*Dataset content*.

━━━

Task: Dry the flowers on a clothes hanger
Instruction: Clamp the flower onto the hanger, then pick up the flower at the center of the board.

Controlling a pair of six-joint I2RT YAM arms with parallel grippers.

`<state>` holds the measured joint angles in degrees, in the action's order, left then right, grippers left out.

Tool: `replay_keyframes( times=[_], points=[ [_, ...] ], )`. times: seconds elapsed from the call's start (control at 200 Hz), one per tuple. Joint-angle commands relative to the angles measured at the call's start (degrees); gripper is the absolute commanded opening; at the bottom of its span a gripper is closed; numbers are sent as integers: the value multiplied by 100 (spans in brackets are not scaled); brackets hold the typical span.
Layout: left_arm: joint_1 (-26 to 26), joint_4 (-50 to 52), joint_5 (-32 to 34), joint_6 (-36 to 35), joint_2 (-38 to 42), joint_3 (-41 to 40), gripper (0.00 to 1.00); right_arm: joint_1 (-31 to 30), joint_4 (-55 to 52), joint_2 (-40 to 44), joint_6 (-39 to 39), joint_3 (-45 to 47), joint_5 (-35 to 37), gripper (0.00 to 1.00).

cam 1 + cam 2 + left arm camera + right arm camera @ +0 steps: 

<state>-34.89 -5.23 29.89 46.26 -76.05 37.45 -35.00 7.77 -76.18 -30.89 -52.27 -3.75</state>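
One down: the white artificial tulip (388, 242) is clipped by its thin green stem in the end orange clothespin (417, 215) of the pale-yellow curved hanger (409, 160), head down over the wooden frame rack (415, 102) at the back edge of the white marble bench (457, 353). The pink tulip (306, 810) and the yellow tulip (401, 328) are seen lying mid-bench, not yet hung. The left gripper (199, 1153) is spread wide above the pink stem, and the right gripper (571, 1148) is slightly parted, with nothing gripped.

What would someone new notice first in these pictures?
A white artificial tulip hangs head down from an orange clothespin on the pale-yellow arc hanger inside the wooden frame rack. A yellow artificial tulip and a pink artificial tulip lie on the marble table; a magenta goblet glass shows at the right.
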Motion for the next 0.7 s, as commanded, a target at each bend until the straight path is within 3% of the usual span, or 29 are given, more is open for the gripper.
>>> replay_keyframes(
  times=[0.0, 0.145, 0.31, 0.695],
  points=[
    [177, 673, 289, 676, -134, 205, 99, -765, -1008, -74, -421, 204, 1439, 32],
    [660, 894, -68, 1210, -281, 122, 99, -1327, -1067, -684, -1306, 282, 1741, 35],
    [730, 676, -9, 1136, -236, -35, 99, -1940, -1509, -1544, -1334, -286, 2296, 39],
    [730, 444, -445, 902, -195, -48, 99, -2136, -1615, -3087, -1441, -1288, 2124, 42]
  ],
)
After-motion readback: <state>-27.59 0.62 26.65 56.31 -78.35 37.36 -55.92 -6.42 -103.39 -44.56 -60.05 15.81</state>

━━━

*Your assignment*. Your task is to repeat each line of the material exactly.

*Answer for this exercise*.
Task: Dry the flowers on a clothes hanger
Instruction: Clamp the flower onto the hanger, then pick up the flower at the center of the board.

Controlling a pair of six-joint I2RT YAM arms with parallel grippers.

`<state>` holds the measured joint angles in degrees, in the action's order, left then right, grippers left out.

Tool: `replay_keyframes( times=[_], points=[ [_, ...] ], )`. times: seconds elapsed from the call's start (control at 200 Hz), one per tuple. Joint-angle commands relative to the angles measured at the call's start (degrees); gripper is the absolute commanded opening; at the bottom of its span a gripper is closed; numbers are sent as integers: the value multiplied by 100 (spans in brackets are not scaled); brackets hold the typical span.
Layout: left_arm: joint_1 (-26 to 26), joint_4 (-50 to 52), joint_5 (-32 to 34), joint_6 (-36 to 35), joint_2 (-38 to 42), joint_3 (-41 to 40), gripper (0.00 to 1.00); right_arm: joint_1 (-31 to 30), joint_4 (-55 to 52), joint_2 (-40 to 44), joint_6 (-39 to 39), joint_3 (-45 to 47), joint_5 (-35 to 37), gripper (0.00 to 1.00).

cam 1 + cam 2 + left arm camera + right arm camera @ +0 steps: 

<state>-34.89 -5.23 29.89 46.26 -76.05 37.45 -35.00 7.77 -76.18 -30.89 -52.27 -3.75</state>
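One down: the white artificial tulip (388, 242) is clipped by its thin green stem in the end orange clothespin (417, 215) of the pale-yellow curved hanger (409, 160), head down over the wooden frame rack (415, 102) at the back edge of the white marble bench (457, 353). The pink tulip (306, 810) and the yellow tulip (401, 328) are seen lying mid-bench, not yet hung. The left gripper (199, 1153) is spread wide above the pink stem, and the right gripper (571, 1148) is slightly parted, with nothing gripped.

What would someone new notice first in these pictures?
A white artificial tulip hangs head down from an orange clothespin on the pale-yellow arc hanger inside the wooden frame rack. A yellow artificial tulip and a pink artificial tulip lie on the marble table; a magenta goblet glass shows at the right.
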Motion for the next 0.7 s, as commanded, a target at each bend until the straight path is within 3% of the usual span, or 29 are given, more is open for the gripper.
>>> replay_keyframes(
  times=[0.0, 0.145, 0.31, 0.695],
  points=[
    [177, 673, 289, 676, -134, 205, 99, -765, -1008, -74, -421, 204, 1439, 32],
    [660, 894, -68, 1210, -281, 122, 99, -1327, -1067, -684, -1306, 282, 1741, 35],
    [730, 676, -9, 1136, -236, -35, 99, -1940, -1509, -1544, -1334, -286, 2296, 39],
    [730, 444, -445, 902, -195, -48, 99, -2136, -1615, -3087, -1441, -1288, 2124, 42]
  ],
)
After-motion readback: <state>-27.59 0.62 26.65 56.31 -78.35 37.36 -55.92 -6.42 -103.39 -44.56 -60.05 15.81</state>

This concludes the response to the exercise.